Dead cat waving

Go read John Birmingham’s angry rant about the government’s recent straight-up racist demonisation of Sudanese migrants. I was so angry with immigration minister Kevin Andrews last week I couldn’t actually write for fear my brain would explode. Birmingham has let his explode — and the world is a better place for it.

Howard’s concern seems genuine — genuine spin, that is

John Howard’s racist intervention into the management of Aboriginal child sex abuse cases seems to be based on genuine personal shock, at least according to one feature story yesterday:

“I thought the report was just horrific,” he said yesterday. “This is very genuine. I am distressed. It is terrible. Little children. Don’t underestimate the personal interest and commitment to this. Or Mal Brough [Howard’s Minister for Indigenous Affairs]. He is quite passionate about doing something on this subject. I said to him, ‘We’ve got to do something, we’ve got to grab hold of this. The territory’s not going to do anything.'”

But once that’s out of the way, the spin begins:

“It’s just terrible. Just imagine if it was Dickson, or Brunswick or Marrickville or whatever. It’s just intolerable and you’ve just got to do something about it.

Cute choice of examples, Mr Howard. I don’t know about Dickson (are you reading this, Antony Green?), but I live in the Marrickville electorate and Brunswick is the Melbourne equivalent — both multicultural Labour-voting areas.

Howard’s choice is 100% political. Mention left-wing heartlands so those on the left take the example personally and sympathise with the pain, and those on the right are reminded that these mixed-race communities are a hotbed of sordidness. He certainly doesn’t say “Just imagine if it was Mosman or Elsternwick.”

I mean, there’s no child sexual abuse in suburbs with deciduous trees, and Howard wouldn’t risk upsetting core Liberal party voters by even suggesting it were possible.

Howard doesn’t mention that the Little Children are Sacred report is the 13th enquiry into Aboriginal child sexual abuse since he became PM — three of them federal enquiries!

He doesn’t mention that NT chief minister Clare Martin proposed an interventionist solution a year ago — which he ignored.

He doesn’t mention that federal funding to tackle this issue was cut 4 years ago.

But he does keep emphasizing that he’s taking control, that he’s in control, that once more he’s Big Strong Daddy.

And as I write that a sudden thought crosses my mind. Isn’t Big Strong Daddy the one committing most child sexual abuse?

[P.S. There’s interesting comments on this issue attached to my original post. Enjoy.]

That’s just straight-up racism, Mr Howard!

Prime Minister John Howard rides his white horse into Aboriginal Australia to save the kiddies. Yes, banning pornography will prevent child sexual abuse, apparently — despite a complete lack of evidence to support that idea. Despite the fact that whities committing sexual abuse against white kids won’t have pornography banned in their communities. And despite JWH being on the record as saying he’s opposed to censorship of any kind. Just how many ways can you be a complete hypocrite in the one news story?

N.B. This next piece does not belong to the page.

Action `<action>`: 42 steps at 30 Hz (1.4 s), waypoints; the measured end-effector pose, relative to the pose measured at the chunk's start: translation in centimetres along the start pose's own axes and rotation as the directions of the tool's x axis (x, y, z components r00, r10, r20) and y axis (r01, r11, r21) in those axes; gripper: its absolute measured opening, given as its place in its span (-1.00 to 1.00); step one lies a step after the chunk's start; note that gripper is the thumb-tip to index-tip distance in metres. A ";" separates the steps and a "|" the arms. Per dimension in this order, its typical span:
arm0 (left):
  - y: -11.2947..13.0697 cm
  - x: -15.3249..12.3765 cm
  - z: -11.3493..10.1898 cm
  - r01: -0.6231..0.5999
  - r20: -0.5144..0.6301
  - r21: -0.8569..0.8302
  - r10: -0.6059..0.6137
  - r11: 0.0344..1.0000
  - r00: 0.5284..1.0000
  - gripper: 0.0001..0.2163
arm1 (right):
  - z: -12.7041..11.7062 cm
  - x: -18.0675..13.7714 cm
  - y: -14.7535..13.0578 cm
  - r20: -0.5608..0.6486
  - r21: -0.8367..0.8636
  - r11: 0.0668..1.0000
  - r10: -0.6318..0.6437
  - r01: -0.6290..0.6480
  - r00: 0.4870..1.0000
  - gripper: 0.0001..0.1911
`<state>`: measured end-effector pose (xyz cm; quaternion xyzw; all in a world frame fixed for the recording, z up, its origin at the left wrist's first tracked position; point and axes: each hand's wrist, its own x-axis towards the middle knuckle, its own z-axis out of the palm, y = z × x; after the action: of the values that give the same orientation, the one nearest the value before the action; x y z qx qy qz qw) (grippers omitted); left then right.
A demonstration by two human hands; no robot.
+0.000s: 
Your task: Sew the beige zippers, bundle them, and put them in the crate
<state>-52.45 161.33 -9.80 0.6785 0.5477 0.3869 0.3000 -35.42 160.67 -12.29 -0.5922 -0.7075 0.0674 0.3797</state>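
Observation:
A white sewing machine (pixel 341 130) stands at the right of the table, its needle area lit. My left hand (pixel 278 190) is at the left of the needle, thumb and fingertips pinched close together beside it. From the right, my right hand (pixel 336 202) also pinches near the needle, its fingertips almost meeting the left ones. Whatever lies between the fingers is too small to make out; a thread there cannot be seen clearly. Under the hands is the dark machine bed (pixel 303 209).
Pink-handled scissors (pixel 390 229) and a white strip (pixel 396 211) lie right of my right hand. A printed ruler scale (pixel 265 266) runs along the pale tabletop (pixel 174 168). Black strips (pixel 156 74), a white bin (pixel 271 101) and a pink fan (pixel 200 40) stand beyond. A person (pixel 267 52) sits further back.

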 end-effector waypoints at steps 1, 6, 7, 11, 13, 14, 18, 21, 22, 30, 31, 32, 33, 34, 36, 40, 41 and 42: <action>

Owns plasma TV, but still a racist

Photo of accommodation poster

This poster advertising share accommodation in Sydney is pretty typical of the genre — a list of features, tear-off tags with phone numbers, and the notice that you’d be the fifth person in a 3-bedroom apartment.

But there are two features worth pointing out.

1. Boasting that “Nobody sleeps in the living room!!!!!” reminds us that it’s now normal to over-crowd CBD apartments. These buildings were designed with a certain occupancy, so may the gods help them all in the event of a fire.

2. Saying “Europeans, North- and South Americans or Australian applications preferred” is just a coward’s way of saying “No blacks or Asians” — which is a bit rich for someone choosing to live in Sussex Street, right next to Sydney’s Chinatown.

Owners of mobile phones 0415 520 775 and 0403 220 688, you may well own a plasma TV and “really nice furniture”, but you’re still racist turds.

If it wasn’t for the fact that doing so might count as harassment, I’d suggest that we all phone you and say so.

Saturday Night Trivia, Question 1

Call yourself an Australian? Cool. Does the name Vincent Lingiari mean anything? No? Well, OK, doesn’t to me either.

But, you know, I just heard Archie Roach and Sara Storer singing his story on RockWiz. And bugger me, it turns out he’s one of the country’s most important human rights activists.

Bloody embarrassing not to know that, eh?

I mean, you’re probably more likely to remember, oh, that woman on a bus, who was she again?